What is expected –
Lines to restate from the data below: from the one containing "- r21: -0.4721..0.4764" to the one containing "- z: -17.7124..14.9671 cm", both included. Give them again exactly, and only them.

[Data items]
§

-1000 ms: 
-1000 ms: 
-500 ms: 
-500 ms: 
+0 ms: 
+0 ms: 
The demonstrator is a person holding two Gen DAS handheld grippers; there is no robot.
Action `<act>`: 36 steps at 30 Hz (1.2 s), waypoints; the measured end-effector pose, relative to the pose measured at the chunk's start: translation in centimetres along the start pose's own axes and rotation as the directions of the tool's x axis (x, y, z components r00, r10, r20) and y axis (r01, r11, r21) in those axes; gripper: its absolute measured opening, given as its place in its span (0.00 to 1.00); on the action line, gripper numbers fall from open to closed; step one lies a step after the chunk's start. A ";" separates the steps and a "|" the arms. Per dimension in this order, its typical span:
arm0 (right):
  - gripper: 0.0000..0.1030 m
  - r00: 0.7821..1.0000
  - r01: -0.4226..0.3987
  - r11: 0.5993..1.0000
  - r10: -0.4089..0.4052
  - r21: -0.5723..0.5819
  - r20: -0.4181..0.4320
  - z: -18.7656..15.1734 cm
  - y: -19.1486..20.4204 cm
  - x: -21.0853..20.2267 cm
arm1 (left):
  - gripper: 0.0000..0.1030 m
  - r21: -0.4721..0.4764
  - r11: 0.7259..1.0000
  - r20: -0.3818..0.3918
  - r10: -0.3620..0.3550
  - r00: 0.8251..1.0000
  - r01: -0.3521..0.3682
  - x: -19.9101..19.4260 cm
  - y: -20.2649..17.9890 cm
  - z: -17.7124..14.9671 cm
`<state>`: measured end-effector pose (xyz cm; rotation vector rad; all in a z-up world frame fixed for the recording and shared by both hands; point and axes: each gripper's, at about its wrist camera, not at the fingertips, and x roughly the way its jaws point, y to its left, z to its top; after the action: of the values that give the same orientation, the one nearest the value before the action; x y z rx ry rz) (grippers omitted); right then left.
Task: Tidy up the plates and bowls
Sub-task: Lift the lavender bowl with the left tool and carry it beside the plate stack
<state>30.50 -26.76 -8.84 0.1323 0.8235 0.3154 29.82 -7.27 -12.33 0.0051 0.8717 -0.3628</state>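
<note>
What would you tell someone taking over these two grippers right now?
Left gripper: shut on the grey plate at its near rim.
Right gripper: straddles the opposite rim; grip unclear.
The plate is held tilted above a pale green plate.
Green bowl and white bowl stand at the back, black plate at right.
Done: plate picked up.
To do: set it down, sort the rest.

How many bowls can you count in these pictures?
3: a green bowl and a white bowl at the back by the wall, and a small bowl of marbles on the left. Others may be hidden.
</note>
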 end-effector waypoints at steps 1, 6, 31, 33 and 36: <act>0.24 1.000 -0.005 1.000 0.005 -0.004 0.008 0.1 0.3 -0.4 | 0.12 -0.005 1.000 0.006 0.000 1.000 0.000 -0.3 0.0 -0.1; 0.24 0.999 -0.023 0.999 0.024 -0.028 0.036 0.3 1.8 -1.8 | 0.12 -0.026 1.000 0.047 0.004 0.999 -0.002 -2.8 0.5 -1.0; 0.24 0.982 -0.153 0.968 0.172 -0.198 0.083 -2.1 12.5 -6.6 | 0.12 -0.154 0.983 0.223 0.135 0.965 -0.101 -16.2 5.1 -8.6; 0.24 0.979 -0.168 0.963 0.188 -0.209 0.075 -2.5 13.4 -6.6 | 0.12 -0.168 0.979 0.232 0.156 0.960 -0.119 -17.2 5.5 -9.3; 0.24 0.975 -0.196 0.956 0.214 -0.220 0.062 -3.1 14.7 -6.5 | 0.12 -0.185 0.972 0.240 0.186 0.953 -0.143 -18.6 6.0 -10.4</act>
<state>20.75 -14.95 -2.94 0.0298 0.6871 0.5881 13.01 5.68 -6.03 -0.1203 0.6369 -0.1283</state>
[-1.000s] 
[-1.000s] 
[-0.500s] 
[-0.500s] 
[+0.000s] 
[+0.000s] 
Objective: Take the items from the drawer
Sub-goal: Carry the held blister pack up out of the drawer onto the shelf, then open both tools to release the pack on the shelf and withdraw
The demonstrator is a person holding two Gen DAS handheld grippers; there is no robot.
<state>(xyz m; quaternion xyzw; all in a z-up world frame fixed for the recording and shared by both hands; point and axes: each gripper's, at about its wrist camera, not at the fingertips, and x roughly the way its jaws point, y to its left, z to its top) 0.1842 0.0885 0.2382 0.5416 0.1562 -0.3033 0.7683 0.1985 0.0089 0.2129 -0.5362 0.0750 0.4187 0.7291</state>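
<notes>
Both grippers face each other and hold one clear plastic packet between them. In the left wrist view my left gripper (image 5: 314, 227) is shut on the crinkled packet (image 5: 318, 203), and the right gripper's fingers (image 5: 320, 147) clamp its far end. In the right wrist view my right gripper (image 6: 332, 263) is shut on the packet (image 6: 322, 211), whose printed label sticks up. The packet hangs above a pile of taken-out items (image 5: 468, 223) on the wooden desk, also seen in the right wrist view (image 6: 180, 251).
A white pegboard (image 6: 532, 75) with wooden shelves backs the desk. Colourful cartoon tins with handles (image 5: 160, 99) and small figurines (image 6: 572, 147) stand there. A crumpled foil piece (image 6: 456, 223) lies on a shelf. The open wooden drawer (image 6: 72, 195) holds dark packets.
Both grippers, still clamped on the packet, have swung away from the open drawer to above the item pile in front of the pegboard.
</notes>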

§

Exercise answer –
  - r21: -0.4721..0.4764
  - r11: 0.7259..1.0000
  - r20: -0.3818..0.3918
  - r10: -0.3620..0.3550
  - r00: 0.8251..1.0000
  - r01: -0.3521..0.3682
  - x: -19.9101..19.4260 cm
  - y: -20.2649..17.9890 cm
  - z: -17.7124..14.9671 cm

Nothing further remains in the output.